University degrees will cost up to three times as much under a deregulated fee system, leaving graduates with $120,000-plus debts, according to the architect of the HECS student loan scheme.
Bruce Chapman, regarded as one of Australia's leading education economists, also warned that increasing the interest rate for student debts would hit poor graduates and women the hardest.
The federal government announced in the budget on Tuesday that universities will be able to set their own course fees from 2016 and real interest will be applied to student debts for the first time.
''Fees will go up and they will go up quite significantly,'' Professor Chapman, director of policy impact at the Australian National University, said.
''I expect most universities will increase tuition fees to international student fee levels, which are currently about three times higher. The Group of Eight universities will do that pretty quickly.
''Past changes to HECS didn't deter students from entering university, but now that there will be a real rate of interest on the debt we are in uncharted waters.''
Professor Chapman said it was plausible the cost of a bachelor of medical science would rise from $24,000 to $120,000 – the fee for international students at the University of Sydney.
''The idea fees will go down anywhere is frankly fantasy land,'' he said.
Professor Chapman said the government's plan for students to pay interest on loans up to 6 per cent - depending on the government bond rate - was unfair. Students who drop out of university and start out in low-paying jobs would be the hardest hit, he said. So would women who delay paying back their debts when they take time off work after having children.
Interest on student debt has been pegged to inflation – now 2.9 per cent – since the introduction of HECS.
A $40,000 debt unpaid for 10 years would grow to $58,933 at an interest rate of 4.4 per cent.
Universities Australia chief executive Belinda Robinson said: ''We will definitely see a major shake-up of the sector with some universities charging substantially higher degrees for some courses.''
Ms Robinson said she was concerned dramatic increases in fees could deter students from entering university, throwing the viability of some universities into doubt.

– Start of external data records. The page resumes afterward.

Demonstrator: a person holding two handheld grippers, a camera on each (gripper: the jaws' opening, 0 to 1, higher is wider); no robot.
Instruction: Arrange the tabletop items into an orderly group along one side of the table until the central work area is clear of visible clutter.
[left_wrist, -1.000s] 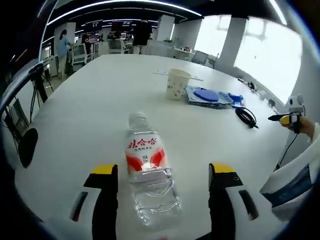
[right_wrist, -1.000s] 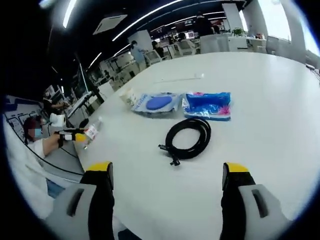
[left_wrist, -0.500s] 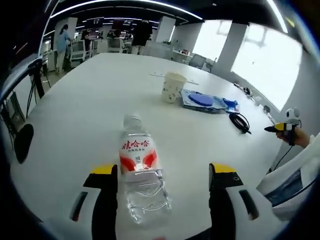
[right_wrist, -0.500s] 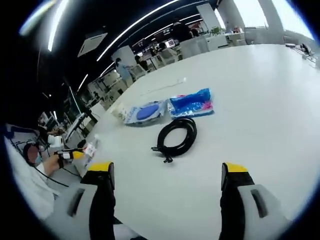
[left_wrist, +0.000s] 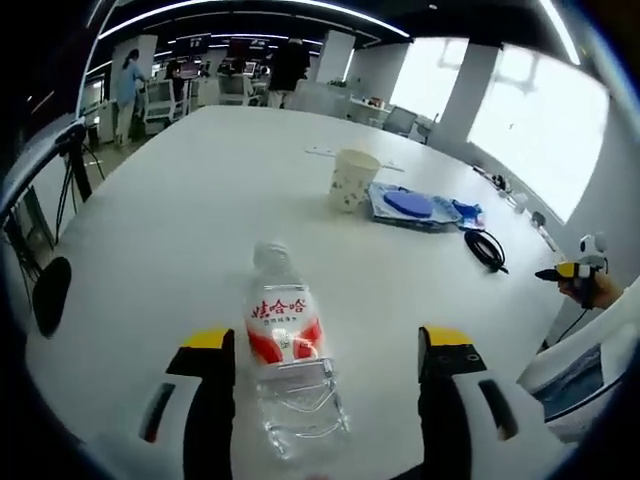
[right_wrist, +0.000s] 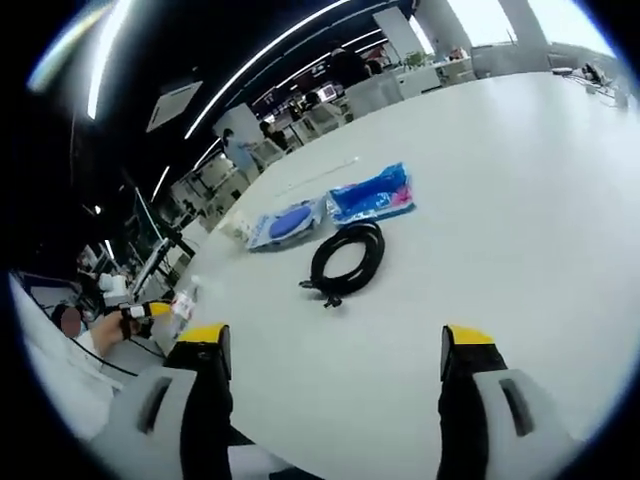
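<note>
A clear water bottle (left_wrist: 288, 350) with a red and white label lies on the white table (left_wrist: 180, 220), cap pointing away. My left gripper (left_wrist: 327, 340) is open, its jaws either side of the bottle, which lies closer to the left jaw. Farther off stand a paper cup (left_wrist: 352, 180), two blue packets (left_wrist: 412, 205) and a coiled black cable (left_wrist: 487, 248). My right gripper (right_wrist: 335, 340) is open and holds nothing, hovering short of the cable (right_wrist: 347, 262) and the blue packets (right_wrist: 372, 194). In the right gripper view the bottle (right_wrist: 183, 303) and left gripper (right_wrist: 140, 310) sit at far left.
A thin white strip (left_wrist: 325, 152) lies beyond the cup. The table edge (left_wrist: 60, 330) runs close on the left, with a black stand below it. People and desks fill the far room. A person's sleeve (left_wrist: 590, 350) shows at lower right.
The right gripper view has pulled back and tilted, so the cable and packets look smaller and higher. The left gripper view shifted slightly; the bottle stays between the open jaws.
</note>
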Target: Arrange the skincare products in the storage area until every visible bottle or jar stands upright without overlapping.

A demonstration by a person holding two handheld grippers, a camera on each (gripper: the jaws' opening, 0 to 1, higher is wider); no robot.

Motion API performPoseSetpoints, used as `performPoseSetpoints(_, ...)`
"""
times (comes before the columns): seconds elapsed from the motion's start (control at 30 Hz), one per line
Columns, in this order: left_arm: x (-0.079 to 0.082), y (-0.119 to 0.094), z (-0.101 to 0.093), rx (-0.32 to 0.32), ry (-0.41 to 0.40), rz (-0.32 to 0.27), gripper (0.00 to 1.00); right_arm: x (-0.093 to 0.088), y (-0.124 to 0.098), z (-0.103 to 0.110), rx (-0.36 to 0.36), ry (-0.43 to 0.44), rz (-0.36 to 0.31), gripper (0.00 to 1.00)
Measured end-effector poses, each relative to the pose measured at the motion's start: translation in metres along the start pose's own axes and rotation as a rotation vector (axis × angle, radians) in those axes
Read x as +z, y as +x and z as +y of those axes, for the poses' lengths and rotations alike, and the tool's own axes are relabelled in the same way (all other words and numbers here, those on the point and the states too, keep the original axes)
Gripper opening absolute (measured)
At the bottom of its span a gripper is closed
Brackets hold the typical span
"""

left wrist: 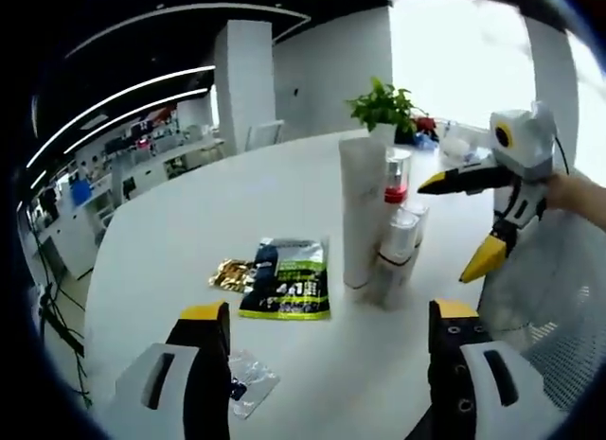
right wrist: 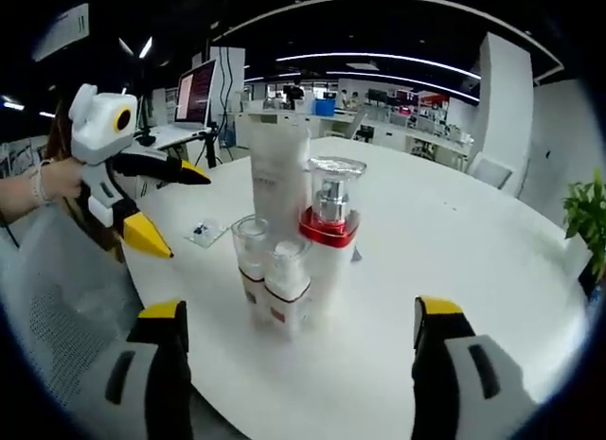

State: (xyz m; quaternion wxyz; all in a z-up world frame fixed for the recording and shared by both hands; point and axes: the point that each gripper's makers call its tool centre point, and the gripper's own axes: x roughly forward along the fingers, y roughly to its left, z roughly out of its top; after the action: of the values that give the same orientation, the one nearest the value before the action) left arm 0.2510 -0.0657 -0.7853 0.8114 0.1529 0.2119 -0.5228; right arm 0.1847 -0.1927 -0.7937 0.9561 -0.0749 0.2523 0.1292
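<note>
The skincare products stand in one tight cluster near the edge of the round white table (left wrist: 189, 232), straight ahead of both tongs, which face it from opposite sides. All four stand with their long axes vertical: a tall white tube (right wrist: 278, 175), a pump bottle with a red collar and clear cap (right wrist: 331, 222), and two small clear-capped bottles (right wrist: 252, 255) (right wrist: 287, 274) touching at the front of the right gripper view. In the left gripper view the tube (left wrist: 362, 208) is foremost and partly hides the pump bottle (left wrist: 396, 180).

The right tongs (right wrist: 294, 360) are spread wide and empty, the small bottles just beyond the tips, so this hand looks nearer. The left tongs (left wrist: 327, 341) are likewise wide apart and empty, a little short of the tube.

Nothing lies toppled; whether the close-packed bottles count as overlapping is a judgement, and easing them apart looks like the only work left.

A green-and-black sachet (left wrist: 287, 279), a gold wrapper (left wrist: 230, 272) and a clear packet (left wrist: 248, 378) lie flat between the left tongs and the cluster. A potted plant (left wrist: 383, 109) stands at the far edge; beyond is an open office.
</note>
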Motion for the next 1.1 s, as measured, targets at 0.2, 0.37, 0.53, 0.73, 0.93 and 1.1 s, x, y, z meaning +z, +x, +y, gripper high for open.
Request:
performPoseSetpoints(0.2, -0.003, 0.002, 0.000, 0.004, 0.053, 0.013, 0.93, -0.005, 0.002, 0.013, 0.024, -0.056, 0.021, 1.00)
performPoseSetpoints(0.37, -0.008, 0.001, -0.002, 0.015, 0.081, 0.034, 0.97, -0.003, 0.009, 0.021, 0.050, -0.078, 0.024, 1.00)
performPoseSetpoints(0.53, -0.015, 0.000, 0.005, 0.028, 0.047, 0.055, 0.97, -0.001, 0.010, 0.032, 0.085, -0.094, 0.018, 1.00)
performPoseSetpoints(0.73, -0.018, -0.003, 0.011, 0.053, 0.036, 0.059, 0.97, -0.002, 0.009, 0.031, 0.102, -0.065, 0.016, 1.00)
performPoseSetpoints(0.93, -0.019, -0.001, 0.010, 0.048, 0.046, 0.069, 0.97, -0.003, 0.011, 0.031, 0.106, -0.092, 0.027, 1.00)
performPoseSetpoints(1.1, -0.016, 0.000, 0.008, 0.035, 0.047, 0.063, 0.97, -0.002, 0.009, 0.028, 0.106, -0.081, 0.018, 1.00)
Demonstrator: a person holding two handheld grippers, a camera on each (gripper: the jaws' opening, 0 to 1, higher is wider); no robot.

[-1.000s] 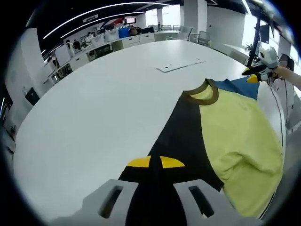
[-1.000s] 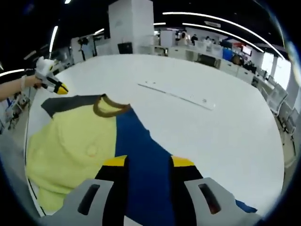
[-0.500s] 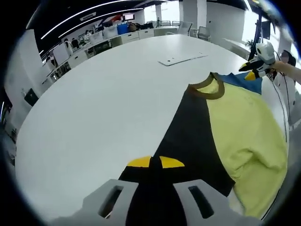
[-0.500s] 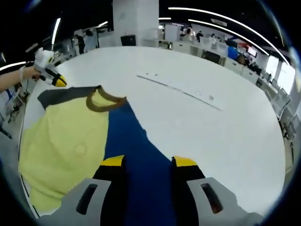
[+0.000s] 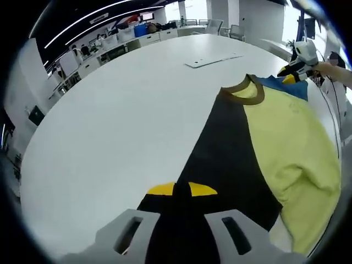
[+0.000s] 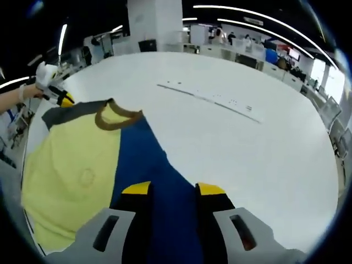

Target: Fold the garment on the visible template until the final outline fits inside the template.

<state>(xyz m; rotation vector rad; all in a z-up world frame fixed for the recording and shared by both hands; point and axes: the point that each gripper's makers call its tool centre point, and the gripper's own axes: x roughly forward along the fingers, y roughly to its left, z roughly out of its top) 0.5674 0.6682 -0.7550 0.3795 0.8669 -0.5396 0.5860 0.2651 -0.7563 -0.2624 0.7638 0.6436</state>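
Garment (image 5: 286,143) spread flat on a large white table (image 5: 110,121), lying toward the right of the left gripper view and toward the left of the right gripper view. Yellow body, brown ribbed collar (image 5: 246,92) at the far end, one black sleeve panel (image 5: 225,165) and one blue sleeve panel (image 6: 154,176) (blue also showing past the collar in the left gripper view). Faint round mark noted on the yellow chest in the right gripper view. Left gripper (image 5: 181,190) clamped on the near end of the black panel, yellow-tipped jaws nearly together with dark fabric pinched between them. Right gripper (image 6: 173,190) with jaws set on either side of the near end of the blue panel, fabric running between them; jaws closed down on the cloth. Same two tools seen at a distance in the opposite views, each held in a hand (image 6: 27,92) at the garment's far corner, beside the collar. White edge (image 5: 283,242) visible just beyond the yellow hem, under the garment; cannot tell what it is. Thin flat strip (image 6: 212,100) with small holes lying on the table beyond the collar, well apart from the garment. Office desks (image 5: 126,44) and chairs around the far side of the table.
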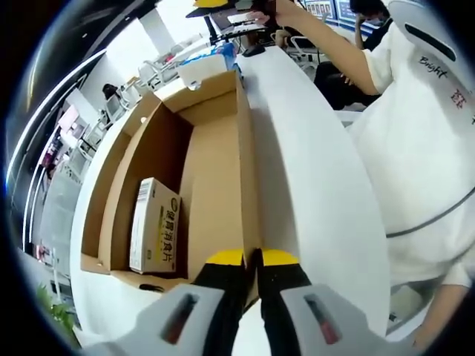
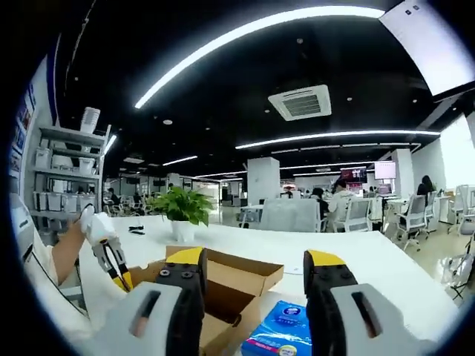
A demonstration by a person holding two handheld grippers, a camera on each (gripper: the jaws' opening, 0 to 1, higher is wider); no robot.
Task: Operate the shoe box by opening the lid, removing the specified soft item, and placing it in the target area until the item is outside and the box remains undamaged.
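Note:
An open brown cardboard shoe box lies lengthwise on the white table. A white and yellow soft pack with printed text lies inside it, against the left wall. My left gripper is shut on the top edge of the box's right wall, yellow tips on either side of the cardboard. In the right gripper view, my right gripper hangs open above the box with nothing between its jaws. The left gripper shows at the box's left side there, held by a hand.
A blue pack lies on the table beside the box. A person in a white shirt stands close at the table's right side. A potted plant stands on the table beyond the box. Office chairs and desks lie further back.

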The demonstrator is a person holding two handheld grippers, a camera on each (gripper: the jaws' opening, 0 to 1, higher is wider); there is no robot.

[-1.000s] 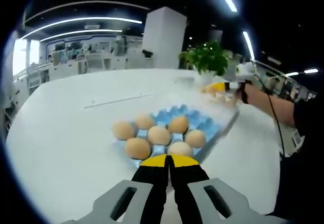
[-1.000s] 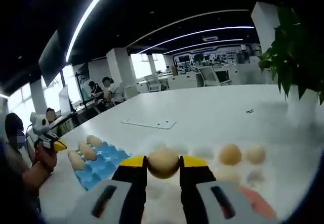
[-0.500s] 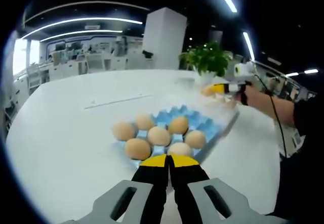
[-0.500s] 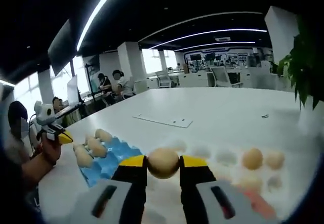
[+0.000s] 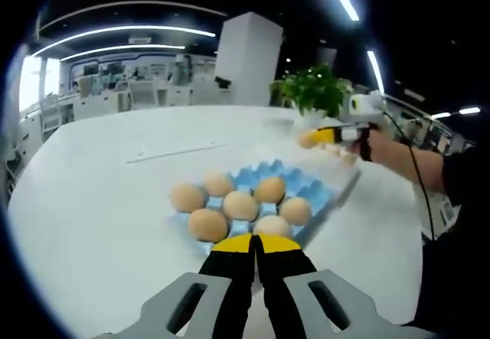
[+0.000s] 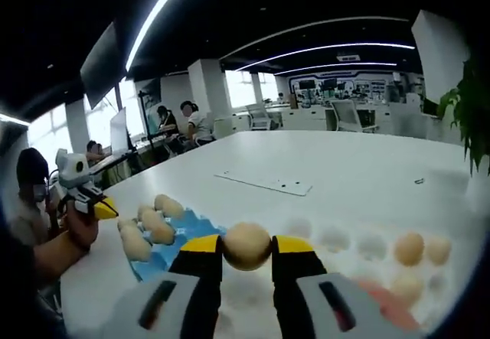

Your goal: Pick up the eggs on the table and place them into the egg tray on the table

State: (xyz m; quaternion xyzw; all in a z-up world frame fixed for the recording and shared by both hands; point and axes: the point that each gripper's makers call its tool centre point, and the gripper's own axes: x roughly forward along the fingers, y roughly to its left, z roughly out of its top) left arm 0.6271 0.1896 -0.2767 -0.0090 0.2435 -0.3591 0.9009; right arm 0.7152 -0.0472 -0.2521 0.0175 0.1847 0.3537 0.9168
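Here the smooth, tan, oval egg (image 6: 246,245) sits clamped between the yellow-tipped jaws of the right gripper (image 6: 246,249), lifted above the glossy white tabletop (image 6: 337,178). To its left lies the light blue moulded egg tray (image 6: 178,236), its dimpled cups already carrying six matte brown eggs (image 5: 240,205) in the left gripper view. More loose pale brown eggs (image 6: 409,248) rest on the table to the right of the held one. The left gripper (image 5: 255,247) hovers just before the tray's near edge, jaws pressed together with nothing between them.
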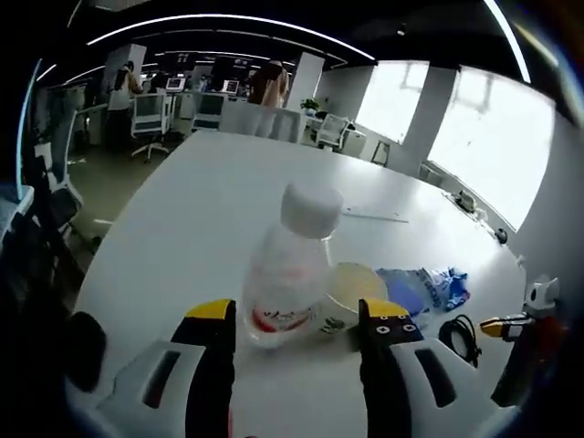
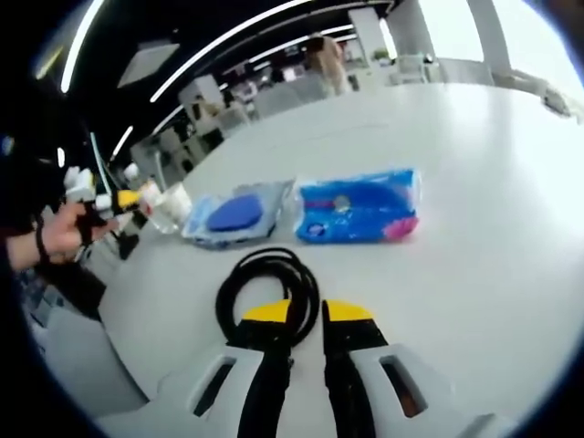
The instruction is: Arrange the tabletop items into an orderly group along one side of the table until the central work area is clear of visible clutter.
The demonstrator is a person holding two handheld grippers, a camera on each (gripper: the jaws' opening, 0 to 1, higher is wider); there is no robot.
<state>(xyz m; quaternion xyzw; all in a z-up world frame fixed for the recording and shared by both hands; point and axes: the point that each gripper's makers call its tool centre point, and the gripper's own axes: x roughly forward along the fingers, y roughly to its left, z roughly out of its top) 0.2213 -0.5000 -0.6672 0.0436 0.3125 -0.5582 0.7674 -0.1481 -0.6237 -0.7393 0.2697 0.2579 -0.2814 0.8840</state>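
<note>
- The left hand-held gripper (image 1: 299,319) had its 2 yellow-tipped jaws set wide apart, with the clear plastic bottle with a white screw cap and a red-printed label (image 1: 290,274) standing upright between them on the white tabletop (image 1: 201,210); whether either jaw touched it could not be told.
- Just right of that bottle, touching or nearly so, stood a small pale-yellow lidded cup (image 1: 351,294); a clean squeeze probably needed the right jaw to slip between cup and bottle without knocking the cup.
- The bottle looked top-heavy and smooth, so closing low on the labelled body and keeping it vertical seemed the safer hold.
- The right hand-held gripper (image 2: 306,315) showed its jaws nearly together, with a narrow gap, resting at the near edge of the coiled black cable (image 2: 267,292); whether the left jaw pinched the loop could not be told.
- Beyond the cable lay a blue and pink wrapped tissue pack (image 2: 358,208) and, to its left, a clear bag holding a round blue object (image 2: 235,213), both flat and side by side.
- These already formed a loose row, so setting the bottle near them, on the far-left end, seemed a sensible target.
- The floppy coil would likely drag if pulled from 1 strand.
</note>
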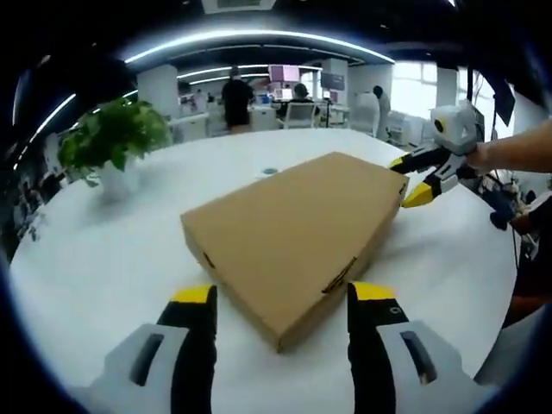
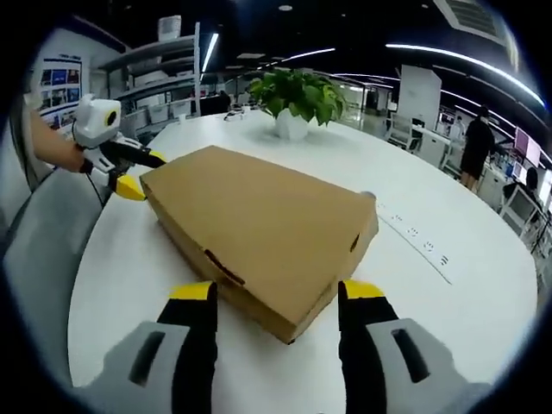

Fee deregulation has split the university sector, with sandstone universities strongly in favour while many technical and suburban universities are opposed to the policy.
University of Western Sydney vice-chancellor Barney Glover said he was concerned fee deregulation would hurt the economic development of western Sydney.
''UWS is particularly concerned that this will place additional financial burdens on students, and it will be important to determine if this acts as a deterrent to university study,'' he said.
''This could have further implications for national productivity and regional development at a time when Australia and western Sydney face considerable economic and labour market challenges.''
Chairman of the Group of Eight universities Ian Young said the government's other major higher education initiative – the extension of Commonwealth support to TAFEs and private colleges – will place downward pressure on fees.
''If universities want to charge a premium, they will have to convince students there is a real benefit to what they offer,'' he said. "This will keep us on our toes and force us to innovate."
The requirement for universities to spend 20 per cent of extra fee revenue on scholarships for low-income students addresses equity concerns, he said.
Education Minister Christopher Pyne said increased fees are justified by the higher salaries university graduates earn.
''The prices might go up or they might go down through competition,'' he told Sky News on Wednesday.
''People might be surprised how much effect competition has on reducing prices. Let's see how the market reacts from 2016 onwards.''
University of NSW acting vice-chancellor Iain Martin said fee deregulation was essential and the alternative would have led to an ''inevitable decline in the international reputation of our universities''.
Grattan Institute higher education program director Andrew Norton said fees will increase but claims of $30,000 annual fees becoming the norm were overblown.